Dural ectopic lymphatic structures accumulate during aging and exhibit dysregulation in neurodegenerative diseases.

Abstract

The meninges serve as a critical interface between the peripheral immune system and the central nervous system, playing a crucial role in maintaining parenchymal homeostasis. Neurodegenerative disorders, such as amyloidosis and tauopathies, are marked by the accumulation of extracellular neurotoxic amyloid-β (Aβ) plaques and intracellular tau tangles, respectively, leading to neuronal cell death and cognitive decline.
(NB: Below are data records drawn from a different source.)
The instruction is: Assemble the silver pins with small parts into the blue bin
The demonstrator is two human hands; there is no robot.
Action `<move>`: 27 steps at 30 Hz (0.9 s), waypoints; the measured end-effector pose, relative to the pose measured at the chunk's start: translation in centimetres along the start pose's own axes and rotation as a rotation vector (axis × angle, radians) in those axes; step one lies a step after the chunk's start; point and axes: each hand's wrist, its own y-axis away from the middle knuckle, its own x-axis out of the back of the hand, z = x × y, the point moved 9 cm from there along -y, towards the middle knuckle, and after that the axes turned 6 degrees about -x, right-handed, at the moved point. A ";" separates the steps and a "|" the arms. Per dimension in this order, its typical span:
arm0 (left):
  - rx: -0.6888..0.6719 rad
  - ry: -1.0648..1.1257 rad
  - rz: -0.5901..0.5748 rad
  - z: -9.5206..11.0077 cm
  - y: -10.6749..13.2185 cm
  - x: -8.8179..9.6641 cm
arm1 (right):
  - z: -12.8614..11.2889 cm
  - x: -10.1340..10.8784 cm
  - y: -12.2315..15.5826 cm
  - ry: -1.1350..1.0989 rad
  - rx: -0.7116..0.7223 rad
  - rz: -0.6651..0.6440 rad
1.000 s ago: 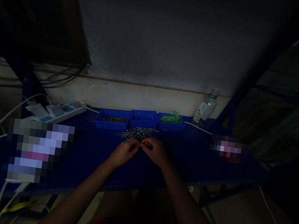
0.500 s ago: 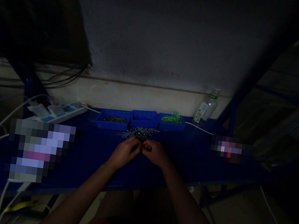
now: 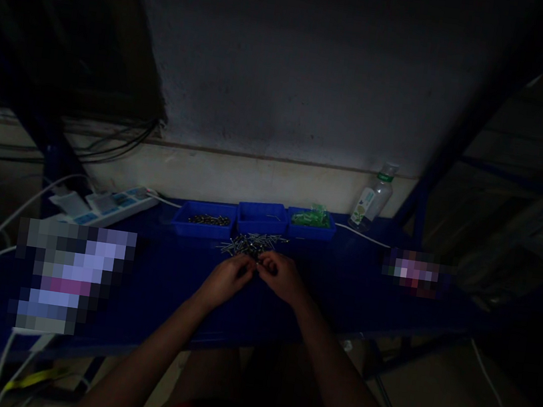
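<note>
My left hand (image 3: 229, 280) and my right hand (image 3: 281, 277) meet fingertip to fingertip at the near edge of a pile of silvery screws (image 3: 250, 244) on the blue table (image 3: 164, 283). Both sets of fingers are curled in a pinch. Whatever sits between them is too small and dark to make out. Behind the pile stand three blue bins: the left bin (image 3: 180, 224) holds small brownish metal pieces (image 3: 208, 219), the middle bin (image 3: 261, 225) has one thin piece in it, and the right bin (image 3: 310, 232) holds green plastic pieces (image 3: 310, 217).
A clear bottle (image 3: 373, 197) with a green-banded neck leans near the wall at the back right. A white power strip (image 3: 117, 203) with plugs and cables lies at the back left. Blurred-out items rest at the table's left and right. Blue frame posts rise on both sides.
My right hand's fingers have shifted slightly, and my left hand sits a little lower, more clear of the screw pile. The view has moved slightly. The bins stay in place.
</note>
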 end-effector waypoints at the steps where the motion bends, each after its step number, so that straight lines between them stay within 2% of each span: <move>1: 0.001 0.000 0.010 0.0 0.0 0.1 | 0.2 0.2 -0.1 0.004 -0.005 0.019; 6: 0.058 -0.061 0.134 -0.6 0.0 2.1 | 3.0 2.2 -0.5 0.103 -0.179 0.247; 9: 0.166 -0.199 0.180 -2.2 -0.3 4.2 | 4.0 1.3 -0.8 0.169 -0.222 0.170; 12: 0.293 -0.417 0.203 -4.4 -0.9 7.3 | 3.7 0.3 -0.9 0.235 -0.184 0.090; 15: 0.408 -0.558 0.194 -6.7 -1.5 10.2 | 3.1 -0.1 -0.8 0.293 -0.161 0.073; 18: 0.477 -0.610 0.178 -8.0 -1.5 11.5 | 2.7 -0.3 -0.8 0.331 -0.138 0.066; 21: 0.451 -0.584 0.200 -7.2 -1.1 10.4 | 2.4 -0.4 -0.9 0.353 -0.114 0.055; 23: 0.357 -0.502 0.173 -5.7 -1.0 8.0 | 2.2 -0.4 -0.9 0.360 -0.106 0.055; 27: 0.096 -0.299 0.042 -1.9 -0.7 2.5 | 1.3 -0.2 -0.6 0.301 -0.064 0.040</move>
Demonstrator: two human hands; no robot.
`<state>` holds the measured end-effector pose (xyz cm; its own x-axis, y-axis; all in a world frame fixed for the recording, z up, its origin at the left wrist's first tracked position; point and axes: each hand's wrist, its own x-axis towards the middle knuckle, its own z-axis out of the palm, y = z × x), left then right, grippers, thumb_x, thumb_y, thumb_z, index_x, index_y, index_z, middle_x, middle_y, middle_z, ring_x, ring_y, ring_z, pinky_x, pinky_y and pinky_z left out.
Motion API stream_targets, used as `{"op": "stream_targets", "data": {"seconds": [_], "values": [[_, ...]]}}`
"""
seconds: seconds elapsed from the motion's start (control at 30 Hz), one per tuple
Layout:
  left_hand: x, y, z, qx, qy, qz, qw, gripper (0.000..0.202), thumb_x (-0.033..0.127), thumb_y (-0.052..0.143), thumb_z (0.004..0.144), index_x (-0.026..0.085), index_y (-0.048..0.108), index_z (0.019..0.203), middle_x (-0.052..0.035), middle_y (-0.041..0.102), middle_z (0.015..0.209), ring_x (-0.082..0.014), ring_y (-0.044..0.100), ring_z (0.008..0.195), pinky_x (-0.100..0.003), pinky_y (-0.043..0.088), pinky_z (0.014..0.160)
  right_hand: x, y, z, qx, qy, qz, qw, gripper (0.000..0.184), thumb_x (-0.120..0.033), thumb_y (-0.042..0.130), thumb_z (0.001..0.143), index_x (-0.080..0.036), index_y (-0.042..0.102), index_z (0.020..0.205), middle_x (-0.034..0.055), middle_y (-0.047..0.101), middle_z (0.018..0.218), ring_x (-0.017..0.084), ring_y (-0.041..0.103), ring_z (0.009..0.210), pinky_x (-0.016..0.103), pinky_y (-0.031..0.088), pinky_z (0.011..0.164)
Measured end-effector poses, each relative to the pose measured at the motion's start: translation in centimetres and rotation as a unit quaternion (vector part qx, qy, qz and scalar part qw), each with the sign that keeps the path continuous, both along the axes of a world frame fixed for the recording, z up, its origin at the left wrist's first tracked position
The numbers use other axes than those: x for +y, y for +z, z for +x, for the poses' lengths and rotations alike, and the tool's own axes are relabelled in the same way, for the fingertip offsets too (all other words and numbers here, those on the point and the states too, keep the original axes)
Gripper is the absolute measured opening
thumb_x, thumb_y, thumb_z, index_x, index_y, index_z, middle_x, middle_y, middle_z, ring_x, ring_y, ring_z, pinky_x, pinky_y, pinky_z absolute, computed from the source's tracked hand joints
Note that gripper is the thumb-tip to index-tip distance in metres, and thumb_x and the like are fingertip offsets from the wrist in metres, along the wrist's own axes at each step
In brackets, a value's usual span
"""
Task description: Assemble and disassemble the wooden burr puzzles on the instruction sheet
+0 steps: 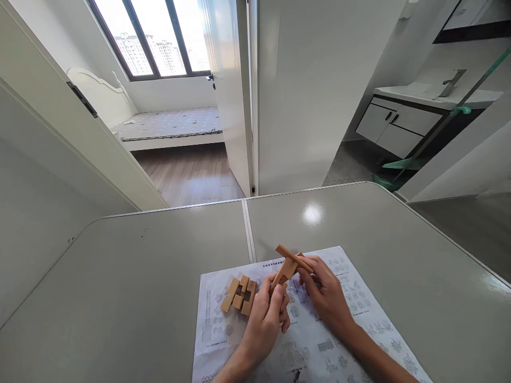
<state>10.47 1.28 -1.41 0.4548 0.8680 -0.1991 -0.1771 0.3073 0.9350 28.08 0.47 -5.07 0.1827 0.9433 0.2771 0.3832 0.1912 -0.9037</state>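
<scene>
My left hand (266, 315) is closed around a notched wooden puzzle piece (288, 268), held tilted above the printed paper. With bent fingers, my right hand (324, 290) grips a second wooden puzzle stick (293, 256), which lies crosswise against the top of the first. Where the two meet is partly hidden by my fingers. Just left of my left hand, a partly joined cluster of wooden puzzle blocks (238, 293) rests on the instruction sheet (247, 348), which carries rows of small line drawings and text.
A grey table (131, 298) with a pale seam extends around the paper. Beyond its far edge stand an open door (229, 80) and a bed (171, 122) under a window. A washbasin cabinet (399, 125) and a green-headed mop (385, 182) are at the right.
</scene>
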Motion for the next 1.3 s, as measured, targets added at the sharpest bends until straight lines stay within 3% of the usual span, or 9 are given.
{"op": "stream_targets", "data": {"seconds": [0.43,0.73,1.07,1.3], "values": [[-0.05,-0.11,-0.22,-0.007,-0.008,-0.004,1.000,0.052,0.069,0.055,0.101,0.019,0.051,0.115,0.0094,0.036,0.071,-0.0055,0.025,0.048,-0.020,0.040,0.044,-0.04,0.33,-0.14,-0.062,-0.028,0.049,0.997,0.028,-0.040,0.053,0.111,-0.027,0.072,0.127,0.0110,0.071,0.122,0.025,0.074,0.101,0.033,0.065,0.074],[0.02,0.18,-0.18,-0.009,-0.007,-0.004,1.000,0.051,0.069,0.056,0.100,0.019,0.053,0.114,0.0090,0.035,0.072,-0.0054,0.025,0.048,-0.019,0.040,0.044,-0.07,0.18,-0.12,-0.090,-0.041,0.064,0.993,0.027,-0.035,0.053,0.111,-0.029,0.071,0.131,0.0100,0.071,0.121,0.026,0.073,0.107,0.038,0.066,0.083],[0.10,-0.38,-0.32,-0.023,-0.008,-0.015,1.000,0.052,0.069,0.058,0.099,0.019,0.054,0.114,0.0092,0.035,0.071,-0.0053,0.024,0.049,-0.019,0.042,0.044,-0.12,0.45,-0.14,-0.107,-0.039,0.079,0.990,0.029,-0.033,0.054,0.110,-0.032,0.072,0.133,0.0091,0.071,0.121,0.025,0.075,0.105,0.037,0.066,0.084],[0.06,0.08,-0.37,-0.009,-0.011,0.003,1.000,0.054,0.069,0.056,0.100,0.020,0.054,0.122,0.0093,0.032,0.071,-0.0058,0.024,0.049,-0.019,0.043,0.044,-0.22,0.32,-0.15,-0.091,-0.029,0.062,0.993,0.028,-0.033,0.053,0.111,-0.031,0.070,0.134,0.0101,0.070,0.123,0.026,0.073,0.107,0.038,0.066,0.084]]}}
The role of the adaptive immune response in these pathologies remains under debate. Adaptive immune cells can manifest as ectopic lymphoid structures (ELS), which resemble secondary lymphoid organs, and form at sites of inflammation or pathology. While ELSs can support immune responses against infections or tumors, they may also have detrimental effects in certain pathological conditions. To explore whether meningeal ELS are implicated in aging and neurodegeneration, we analyzed the meninges of aged wild-type mice and mouse models of early-onset Alzheimer's disease, tauopathy, and Down syndrome-related neurodegenerative disorders. Our findings suggest that the accumulation of dural ELS varies according to age, brain pathology, and sex. Meningeal myeloid cells may contribute to the initiation and maintenance of ELS during aging. These results demonstrate the potential contribution of meningeal ELS to healthy aging and neurodegenerative conditions, offering directions for future research.